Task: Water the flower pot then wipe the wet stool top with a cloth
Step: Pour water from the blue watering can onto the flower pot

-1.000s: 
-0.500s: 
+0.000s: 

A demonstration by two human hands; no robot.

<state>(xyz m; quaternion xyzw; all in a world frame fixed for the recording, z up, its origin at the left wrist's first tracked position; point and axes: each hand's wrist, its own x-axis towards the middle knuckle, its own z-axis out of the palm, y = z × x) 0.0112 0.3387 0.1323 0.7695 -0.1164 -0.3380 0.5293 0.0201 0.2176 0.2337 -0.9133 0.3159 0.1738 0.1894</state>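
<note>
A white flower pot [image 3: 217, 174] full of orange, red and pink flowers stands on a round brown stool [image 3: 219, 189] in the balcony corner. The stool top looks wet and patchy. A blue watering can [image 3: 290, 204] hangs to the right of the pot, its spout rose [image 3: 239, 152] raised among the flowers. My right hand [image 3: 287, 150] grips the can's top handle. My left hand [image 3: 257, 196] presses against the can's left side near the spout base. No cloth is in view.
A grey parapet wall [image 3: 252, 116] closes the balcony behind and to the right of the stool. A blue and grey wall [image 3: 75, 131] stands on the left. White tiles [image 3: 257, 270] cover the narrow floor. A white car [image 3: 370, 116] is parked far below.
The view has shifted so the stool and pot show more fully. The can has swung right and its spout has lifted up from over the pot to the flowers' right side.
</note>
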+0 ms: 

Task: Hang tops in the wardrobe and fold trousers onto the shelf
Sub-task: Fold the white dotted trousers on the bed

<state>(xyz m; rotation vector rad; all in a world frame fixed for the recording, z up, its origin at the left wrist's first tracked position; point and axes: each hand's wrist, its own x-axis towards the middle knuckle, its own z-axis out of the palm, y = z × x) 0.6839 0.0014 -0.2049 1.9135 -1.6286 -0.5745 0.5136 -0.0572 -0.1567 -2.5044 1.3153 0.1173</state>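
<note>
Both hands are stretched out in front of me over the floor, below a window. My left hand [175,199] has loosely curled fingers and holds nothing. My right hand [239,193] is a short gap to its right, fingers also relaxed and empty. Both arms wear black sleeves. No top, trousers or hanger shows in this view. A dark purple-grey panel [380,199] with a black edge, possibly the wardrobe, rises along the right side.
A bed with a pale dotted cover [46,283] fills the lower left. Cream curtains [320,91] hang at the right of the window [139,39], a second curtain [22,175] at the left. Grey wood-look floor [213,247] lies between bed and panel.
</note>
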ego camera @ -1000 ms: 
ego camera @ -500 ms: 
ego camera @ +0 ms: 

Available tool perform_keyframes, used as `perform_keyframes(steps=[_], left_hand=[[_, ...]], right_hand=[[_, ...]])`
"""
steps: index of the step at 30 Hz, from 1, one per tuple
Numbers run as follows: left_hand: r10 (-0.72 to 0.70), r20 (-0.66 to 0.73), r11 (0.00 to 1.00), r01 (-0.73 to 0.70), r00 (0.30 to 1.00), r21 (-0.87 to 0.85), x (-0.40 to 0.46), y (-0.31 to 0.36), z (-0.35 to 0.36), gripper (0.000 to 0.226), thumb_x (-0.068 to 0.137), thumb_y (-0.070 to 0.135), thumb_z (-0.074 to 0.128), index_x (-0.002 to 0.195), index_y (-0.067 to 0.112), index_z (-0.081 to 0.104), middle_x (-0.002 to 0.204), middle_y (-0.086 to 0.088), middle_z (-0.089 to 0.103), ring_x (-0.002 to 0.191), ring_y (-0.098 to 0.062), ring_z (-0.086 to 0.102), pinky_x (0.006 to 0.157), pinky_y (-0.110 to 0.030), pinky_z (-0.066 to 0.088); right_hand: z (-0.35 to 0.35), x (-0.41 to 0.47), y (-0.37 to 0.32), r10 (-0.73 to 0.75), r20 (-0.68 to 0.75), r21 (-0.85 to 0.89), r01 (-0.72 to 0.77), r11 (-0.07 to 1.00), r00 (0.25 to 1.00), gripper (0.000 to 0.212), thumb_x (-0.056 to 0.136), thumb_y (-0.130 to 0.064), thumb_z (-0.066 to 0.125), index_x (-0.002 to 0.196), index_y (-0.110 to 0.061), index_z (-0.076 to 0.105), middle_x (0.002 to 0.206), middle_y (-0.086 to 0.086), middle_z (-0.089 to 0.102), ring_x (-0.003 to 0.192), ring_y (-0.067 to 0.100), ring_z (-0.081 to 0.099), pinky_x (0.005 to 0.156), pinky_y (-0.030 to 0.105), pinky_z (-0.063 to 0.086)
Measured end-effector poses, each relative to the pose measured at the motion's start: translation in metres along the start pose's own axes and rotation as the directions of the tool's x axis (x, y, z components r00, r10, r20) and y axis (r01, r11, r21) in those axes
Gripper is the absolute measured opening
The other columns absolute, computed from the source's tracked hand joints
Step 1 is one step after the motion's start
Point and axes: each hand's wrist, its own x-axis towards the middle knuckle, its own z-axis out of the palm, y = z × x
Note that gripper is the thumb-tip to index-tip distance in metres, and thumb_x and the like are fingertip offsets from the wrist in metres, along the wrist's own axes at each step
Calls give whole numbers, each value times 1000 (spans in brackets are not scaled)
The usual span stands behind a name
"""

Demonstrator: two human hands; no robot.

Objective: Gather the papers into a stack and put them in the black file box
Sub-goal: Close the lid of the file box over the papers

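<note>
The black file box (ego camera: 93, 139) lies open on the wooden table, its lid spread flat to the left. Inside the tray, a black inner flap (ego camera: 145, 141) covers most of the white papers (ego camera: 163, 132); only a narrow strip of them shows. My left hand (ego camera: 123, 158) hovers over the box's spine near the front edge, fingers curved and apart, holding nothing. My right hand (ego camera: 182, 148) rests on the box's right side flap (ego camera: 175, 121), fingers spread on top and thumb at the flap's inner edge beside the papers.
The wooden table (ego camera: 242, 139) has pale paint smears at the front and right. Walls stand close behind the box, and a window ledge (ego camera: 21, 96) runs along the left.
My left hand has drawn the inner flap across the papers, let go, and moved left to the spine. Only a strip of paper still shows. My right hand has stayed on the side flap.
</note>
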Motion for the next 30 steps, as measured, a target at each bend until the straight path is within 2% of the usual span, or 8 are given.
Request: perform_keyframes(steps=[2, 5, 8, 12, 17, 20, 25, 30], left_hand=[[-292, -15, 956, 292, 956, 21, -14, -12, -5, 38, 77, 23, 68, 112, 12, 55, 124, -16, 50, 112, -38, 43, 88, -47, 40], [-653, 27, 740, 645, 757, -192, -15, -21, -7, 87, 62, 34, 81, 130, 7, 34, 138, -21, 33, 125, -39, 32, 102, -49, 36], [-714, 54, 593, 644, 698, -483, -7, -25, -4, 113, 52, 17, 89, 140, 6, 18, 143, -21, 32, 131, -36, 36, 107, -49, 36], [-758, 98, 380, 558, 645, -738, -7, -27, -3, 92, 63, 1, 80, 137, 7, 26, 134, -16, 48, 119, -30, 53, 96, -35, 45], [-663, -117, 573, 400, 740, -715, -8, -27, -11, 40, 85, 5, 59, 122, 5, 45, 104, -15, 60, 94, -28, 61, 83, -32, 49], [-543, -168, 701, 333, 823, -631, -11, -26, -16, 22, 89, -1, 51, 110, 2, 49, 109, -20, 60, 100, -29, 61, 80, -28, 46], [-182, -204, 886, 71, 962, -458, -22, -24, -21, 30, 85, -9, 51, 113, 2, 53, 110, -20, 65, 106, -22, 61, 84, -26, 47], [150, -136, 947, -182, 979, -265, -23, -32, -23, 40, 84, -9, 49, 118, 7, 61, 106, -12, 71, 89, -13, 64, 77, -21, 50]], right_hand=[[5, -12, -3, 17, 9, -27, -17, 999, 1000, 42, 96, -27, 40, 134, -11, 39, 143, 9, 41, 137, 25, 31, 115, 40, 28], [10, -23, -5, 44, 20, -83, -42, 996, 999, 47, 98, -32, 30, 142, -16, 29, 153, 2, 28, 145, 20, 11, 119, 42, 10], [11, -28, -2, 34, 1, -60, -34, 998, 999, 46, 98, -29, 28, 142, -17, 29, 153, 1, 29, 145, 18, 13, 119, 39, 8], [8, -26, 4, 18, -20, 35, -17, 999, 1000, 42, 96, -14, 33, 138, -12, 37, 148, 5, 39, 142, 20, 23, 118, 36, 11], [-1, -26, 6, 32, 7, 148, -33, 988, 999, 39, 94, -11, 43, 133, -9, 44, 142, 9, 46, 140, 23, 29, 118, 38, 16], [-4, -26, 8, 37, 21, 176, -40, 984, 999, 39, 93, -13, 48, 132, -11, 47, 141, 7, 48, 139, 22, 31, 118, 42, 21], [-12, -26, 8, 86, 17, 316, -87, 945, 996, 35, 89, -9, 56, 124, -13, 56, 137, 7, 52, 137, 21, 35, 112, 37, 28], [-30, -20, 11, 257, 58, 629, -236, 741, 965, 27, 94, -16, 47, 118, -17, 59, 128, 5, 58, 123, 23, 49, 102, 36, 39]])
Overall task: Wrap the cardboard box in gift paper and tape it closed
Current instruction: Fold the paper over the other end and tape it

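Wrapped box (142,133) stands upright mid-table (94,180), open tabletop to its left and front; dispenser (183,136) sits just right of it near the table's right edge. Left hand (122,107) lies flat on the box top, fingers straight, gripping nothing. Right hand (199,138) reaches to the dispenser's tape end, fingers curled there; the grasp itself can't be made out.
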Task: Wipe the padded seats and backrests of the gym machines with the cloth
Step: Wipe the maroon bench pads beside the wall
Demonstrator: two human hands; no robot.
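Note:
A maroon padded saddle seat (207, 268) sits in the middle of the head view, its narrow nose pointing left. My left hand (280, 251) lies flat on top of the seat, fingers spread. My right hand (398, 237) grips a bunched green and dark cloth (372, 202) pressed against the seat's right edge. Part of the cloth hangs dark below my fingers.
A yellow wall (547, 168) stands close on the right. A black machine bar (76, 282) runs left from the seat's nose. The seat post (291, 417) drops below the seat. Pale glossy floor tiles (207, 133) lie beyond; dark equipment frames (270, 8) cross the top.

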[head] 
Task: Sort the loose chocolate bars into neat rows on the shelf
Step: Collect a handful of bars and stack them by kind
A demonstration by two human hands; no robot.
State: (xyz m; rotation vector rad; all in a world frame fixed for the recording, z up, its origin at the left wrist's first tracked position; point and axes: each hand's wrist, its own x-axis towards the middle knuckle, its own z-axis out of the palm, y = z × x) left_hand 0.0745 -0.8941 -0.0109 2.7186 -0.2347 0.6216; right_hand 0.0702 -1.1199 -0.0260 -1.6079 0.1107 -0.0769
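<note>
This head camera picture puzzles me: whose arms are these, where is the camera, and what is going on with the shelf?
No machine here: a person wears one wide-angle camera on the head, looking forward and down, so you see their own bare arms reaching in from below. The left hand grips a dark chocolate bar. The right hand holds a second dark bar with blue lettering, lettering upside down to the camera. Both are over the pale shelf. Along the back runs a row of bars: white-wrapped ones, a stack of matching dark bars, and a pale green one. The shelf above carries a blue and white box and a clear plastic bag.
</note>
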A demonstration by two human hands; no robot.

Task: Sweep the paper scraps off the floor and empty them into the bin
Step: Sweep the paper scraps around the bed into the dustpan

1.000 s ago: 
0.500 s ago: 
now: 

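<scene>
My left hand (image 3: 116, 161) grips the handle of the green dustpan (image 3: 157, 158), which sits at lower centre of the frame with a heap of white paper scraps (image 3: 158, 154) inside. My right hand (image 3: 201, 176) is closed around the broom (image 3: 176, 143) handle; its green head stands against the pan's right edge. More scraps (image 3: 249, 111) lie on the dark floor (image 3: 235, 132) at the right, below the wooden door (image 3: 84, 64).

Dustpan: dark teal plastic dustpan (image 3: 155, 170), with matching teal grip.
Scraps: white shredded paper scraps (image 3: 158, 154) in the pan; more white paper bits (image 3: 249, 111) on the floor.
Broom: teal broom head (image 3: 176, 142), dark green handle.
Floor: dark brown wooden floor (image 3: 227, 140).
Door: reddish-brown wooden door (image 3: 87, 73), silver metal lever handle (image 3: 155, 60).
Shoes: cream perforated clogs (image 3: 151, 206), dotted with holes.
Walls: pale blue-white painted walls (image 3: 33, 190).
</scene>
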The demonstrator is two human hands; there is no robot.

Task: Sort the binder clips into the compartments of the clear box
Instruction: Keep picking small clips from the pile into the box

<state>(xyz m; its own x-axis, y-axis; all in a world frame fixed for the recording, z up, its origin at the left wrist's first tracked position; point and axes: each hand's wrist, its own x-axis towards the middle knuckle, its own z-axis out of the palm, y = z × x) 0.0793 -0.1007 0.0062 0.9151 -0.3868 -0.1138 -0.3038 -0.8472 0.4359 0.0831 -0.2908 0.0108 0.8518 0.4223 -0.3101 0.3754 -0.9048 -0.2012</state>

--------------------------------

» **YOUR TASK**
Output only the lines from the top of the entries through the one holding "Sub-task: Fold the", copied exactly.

» **EXPECTED OUTPUT**
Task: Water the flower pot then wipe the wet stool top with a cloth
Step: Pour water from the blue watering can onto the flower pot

-1.000s: 
-0.500s: 
+0.000s: 

A demonstration by two human hands; no robot.

<state>(xyz m; quaternion xyzw; all in a world frame fixed for the recording, z up, its origin at the left wrist's first tracked position; point and axes: each hand's wrist, its own x-axis towards the middle knuckle, its own z-axis out of the palm, y = z × x) 0.0112 0.3387 0.1323 0.7695 -0.1164 -0.3380 0.5293 0.0201 0.2176 0.2337 -0.9133 0.3159 0.1738 0.1894</state>
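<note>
A white flower pot [image 3: 217, 174] full of orange, red and pink flowers stands on a round brown stool [image 3: 219, 189] in the balcony corner. The stool top looks wet and patchy. A blue watering can [image 3: 290, 204] hangs to the right of the pot, its spout rose [image 3: 239, 152] raised among the flowers. My right hand [image 3: 287, 150] grips the can's top handle. My left hand [image 3: 257, 196] presses against the can's left side near the spout base. No cloth is in view.
A grey parapet wall [image 3: 252, 116] closes the balcony behind and to the right of the stool. A blue and grey wall [image 3: 75, 131] stands on the left. White tiles [image 3: 257, 270] cover the narrow floor. A white car [image 3: 370, 116] is parked far below.
The view has shifted so the stool and pot show more fully. The can has swung right and its spout has lifted up from over the pot to the flowers' right side.
</note>
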+0 ms: 

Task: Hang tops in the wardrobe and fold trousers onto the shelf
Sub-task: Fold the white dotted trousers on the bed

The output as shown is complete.